* [Exercise prompt]:
From the material below, copy out each line with the word "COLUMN" in it.

* [Recorded data]:
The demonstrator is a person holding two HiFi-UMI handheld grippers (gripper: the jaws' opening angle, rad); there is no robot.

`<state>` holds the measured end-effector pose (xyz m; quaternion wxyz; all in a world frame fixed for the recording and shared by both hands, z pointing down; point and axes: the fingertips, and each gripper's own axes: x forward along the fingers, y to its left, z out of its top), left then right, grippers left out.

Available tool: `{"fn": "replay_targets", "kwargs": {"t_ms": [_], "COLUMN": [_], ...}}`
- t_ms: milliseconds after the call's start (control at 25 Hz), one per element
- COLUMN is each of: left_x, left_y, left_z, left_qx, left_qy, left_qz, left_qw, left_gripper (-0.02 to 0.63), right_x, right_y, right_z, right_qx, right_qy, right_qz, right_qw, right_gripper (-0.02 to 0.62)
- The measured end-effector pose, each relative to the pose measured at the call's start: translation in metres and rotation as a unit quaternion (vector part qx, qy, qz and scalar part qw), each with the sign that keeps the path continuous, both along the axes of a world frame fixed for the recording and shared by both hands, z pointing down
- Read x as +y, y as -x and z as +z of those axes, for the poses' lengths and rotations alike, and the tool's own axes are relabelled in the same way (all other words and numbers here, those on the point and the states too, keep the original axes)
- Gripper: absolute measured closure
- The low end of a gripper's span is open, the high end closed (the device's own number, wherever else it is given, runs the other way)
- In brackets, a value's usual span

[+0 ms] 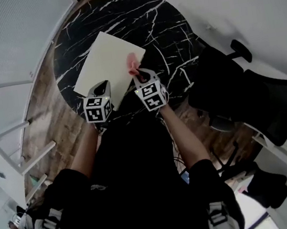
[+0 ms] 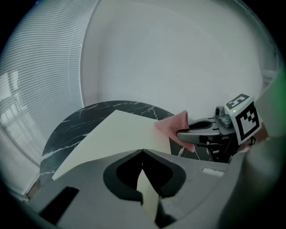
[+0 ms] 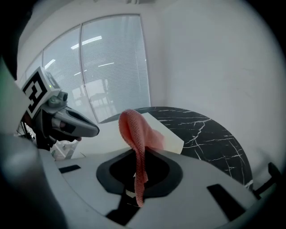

* [Solution for this problem]:
Available tool: `{"fn": "replay_targets", "kwargs": {"t_ms": [_], "COLUMN": [_], ...}}`
- COLUMN is each of: left_x, left_y, left_z, left_qx, left_qy, left_qz, left_qw, left_gripper (-0.02 to 0.63), right_x, right_y, right_z, right_qx, right_qy, right_qz, right_qw, right_gripper (-0.02 to 0.62)

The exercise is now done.